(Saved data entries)

+---+

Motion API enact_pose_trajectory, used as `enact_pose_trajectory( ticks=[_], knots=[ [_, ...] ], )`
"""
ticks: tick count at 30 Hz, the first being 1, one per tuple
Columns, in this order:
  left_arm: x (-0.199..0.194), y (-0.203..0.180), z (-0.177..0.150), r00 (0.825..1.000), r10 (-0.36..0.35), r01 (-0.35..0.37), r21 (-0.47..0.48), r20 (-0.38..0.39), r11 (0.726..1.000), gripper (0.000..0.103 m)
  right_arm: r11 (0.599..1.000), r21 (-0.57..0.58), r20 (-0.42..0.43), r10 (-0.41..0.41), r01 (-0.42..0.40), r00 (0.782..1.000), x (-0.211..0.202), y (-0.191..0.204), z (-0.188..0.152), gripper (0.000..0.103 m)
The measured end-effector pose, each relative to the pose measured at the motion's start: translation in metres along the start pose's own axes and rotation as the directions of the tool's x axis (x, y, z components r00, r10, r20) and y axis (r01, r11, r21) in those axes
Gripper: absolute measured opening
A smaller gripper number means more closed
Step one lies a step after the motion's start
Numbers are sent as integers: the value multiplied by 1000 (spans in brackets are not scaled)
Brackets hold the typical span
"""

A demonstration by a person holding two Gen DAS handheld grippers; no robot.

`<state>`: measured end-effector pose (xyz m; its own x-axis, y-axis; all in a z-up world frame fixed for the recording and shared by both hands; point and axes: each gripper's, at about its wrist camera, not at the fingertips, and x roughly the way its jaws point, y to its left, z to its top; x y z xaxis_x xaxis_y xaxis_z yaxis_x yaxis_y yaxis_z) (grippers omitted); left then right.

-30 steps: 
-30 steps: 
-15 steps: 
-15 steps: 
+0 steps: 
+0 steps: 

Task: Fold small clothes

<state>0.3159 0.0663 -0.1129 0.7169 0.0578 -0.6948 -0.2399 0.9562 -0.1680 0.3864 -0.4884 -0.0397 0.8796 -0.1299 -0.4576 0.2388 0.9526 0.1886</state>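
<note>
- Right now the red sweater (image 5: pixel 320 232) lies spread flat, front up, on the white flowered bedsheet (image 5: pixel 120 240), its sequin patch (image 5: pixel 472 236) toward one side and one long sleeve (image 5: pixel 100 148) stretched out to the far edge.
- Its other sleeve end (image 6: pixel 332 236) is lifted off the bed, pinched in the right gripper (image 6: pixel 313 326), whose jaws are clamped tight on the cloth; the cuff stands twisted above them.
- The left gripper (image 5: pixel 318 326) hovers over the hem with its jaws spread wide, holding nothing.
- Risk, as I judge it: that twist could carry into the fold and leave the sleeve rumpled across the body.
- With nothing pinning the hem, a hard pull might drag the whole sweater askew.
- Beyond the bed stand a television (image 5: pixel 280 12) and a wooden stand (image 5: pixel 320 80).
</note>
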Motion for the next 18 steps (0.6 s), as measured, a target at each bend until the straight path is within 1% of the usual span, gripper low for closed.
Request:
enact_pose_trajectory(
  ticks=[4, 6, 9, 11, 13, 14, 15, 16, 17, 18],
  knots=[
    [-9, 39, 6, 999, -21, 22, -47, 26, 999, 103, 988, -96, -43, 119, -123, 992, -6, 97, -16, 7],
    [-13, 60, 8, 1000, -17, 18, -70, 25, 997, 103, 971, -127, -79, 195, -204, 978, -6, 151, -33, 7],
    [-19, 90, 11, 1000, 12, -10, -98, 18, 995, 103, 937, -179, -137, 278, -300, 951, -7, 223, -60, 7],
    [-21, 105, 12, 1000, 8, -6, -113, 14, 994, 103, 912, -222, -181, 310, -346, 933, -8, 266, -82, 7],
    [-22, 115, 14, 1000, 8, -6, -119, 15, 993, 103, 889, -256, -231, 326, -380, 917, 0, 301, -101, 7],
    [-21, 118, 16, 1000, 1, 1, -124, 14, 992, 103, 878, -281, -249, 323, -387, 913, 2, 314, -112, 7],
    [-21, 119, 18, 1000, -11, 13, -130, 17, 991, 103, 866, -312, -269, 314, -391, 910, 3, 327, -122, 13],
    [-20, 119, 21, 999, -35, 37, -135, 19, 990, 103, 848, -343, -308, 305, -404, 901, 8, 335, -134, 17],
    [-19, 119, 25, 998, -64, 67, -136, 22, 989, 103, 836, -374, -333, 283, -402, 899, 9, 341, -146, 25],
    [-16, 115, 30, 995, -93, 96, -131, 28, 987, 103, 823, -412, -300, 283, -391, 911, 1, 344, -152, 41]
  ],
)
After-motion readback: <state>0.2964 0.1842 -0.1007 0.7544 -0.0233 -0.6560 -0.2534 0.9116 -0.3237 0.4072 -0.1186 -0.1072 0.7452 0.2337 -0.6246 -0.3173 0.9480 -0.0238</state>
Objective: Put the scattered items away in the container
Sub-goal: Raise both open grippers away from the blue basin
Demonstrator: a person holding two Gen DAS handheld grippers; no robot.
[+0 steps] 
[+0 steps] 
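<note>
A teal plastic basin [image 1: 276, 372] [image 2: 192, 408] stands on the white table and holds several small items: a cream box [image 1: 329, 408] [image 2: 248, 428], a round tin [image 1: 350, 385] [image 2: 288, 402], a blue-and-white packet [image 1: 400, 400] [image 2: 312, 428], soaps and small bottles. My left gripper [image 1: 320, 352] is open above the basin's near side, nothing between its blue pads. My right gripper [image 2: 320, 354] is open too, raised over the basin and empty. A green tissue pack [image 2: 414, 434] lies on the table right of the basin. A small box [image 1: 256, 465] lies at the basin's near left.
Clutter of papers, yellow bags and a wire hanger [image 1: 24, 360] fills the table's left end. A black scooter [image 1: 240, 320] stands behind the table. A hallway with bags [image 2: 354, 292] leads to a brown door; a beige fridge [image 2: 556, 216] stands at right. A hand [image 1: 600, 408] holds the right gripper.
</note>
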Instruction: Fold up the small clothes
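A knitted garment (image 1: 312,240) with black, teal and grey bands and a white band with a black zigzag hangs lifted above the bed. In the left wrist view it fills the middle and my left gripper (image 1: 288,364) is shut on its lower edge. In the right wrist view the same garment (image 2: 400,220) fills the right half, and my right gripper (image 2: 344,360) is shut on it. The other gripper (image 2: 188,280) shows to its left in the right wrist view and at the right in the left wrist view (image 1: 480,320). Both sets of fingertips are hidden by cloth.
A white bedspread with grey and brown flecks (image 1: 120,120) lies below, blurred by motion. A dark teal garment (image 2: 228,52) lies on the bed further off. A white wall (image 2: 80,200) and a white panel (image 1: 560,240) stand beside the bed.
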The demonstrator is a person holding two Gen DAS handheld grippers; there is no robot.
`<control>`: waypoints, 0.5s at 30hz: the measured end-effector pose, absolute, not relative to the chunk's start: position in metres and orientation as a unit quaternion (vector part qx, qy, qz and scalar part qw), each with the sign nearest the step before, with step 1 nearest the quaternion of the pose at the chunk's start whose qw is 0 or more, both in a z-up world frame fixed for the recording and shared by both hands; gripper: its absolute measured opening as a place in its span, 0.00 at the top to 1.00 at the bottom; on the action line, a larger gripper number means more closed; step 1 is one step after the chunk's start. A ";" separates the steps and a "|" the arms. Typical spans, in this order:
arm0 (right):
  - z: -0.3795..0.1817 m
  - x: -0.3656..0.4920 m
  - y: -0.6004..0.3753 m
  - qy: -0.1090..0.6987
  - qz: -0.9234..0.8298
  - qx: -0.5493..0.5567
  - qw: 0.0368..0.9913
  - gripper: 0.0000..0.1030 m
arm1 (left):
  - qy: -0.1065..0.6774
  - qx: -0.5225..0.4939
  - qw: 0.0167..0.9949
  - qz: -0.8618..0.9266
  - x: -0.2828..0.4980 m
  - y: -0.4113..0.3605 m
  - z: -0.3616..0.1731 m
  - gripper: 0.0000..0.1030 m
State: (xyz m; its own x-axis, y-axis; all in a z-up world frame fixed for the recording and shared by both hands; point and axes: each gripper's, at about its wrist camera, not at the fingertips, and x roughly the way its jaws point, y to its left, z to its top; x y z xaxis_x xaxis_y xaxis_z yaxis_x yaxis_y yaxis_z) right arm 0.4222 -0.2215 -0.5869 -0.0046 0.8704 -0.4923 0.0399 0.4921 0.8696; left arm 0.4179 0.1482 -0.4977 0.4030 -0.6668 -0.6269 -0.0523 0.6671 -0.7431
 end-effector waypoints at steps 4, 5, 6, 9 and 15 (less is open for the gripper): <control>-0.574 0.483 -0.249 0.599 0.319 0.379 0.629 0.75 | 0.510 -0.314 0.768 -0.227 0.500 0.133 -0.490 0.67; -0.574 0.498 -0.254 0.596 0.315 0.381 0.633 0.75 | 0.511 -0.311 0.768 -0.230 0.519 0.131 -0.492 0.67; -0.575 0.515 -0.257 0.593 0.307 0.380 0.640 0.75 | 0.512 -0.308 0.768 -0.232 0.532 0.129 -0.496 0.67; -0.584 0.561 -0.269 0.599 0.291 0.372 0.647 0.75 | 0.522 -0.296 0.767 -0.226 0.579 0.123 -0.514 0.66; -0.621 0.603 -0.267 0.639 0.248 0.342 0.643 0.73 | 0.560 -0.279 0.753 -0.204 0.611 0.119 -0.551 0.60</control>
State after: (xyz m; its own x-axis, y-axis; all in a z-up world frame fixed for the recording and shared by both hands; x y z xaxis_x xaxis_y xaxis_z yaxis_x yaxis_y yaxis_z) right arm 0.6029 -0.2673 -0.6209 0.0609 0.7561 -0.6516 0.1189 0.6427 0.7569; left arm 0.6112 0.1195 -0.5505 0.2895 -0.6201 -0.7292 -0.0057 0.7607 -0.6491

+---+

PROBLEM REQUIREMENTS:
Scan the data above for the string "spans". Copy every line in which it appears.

RESPONSE:
Numbers are sent as integers: the value multiplied by 1000 (spans in brackets are not scaled)
`<control>`: waypoints, 0.5s at 30hz: the measured end-effector pose, absolute, not relative to the chunk's start: position in metres and orientation as a unit quaternion (vector part qx, qy, qz and scalar part qw), each with the sign nearest the step before, with step 1 nearest the quaternion of the pose at the chunk's start whose qw is 0 or more, both in a z-up world frame fixed for the recording and shared by both hands; gripper: its absolute measured opening as a place in its span, 0.00 at the top to 1.00 at the bottom; on the action line, a larger gripper number means more closed; step 1 is one step after the chunk's start. A ";" separates the steps and a "|" the arms. Typical spans, in this order:

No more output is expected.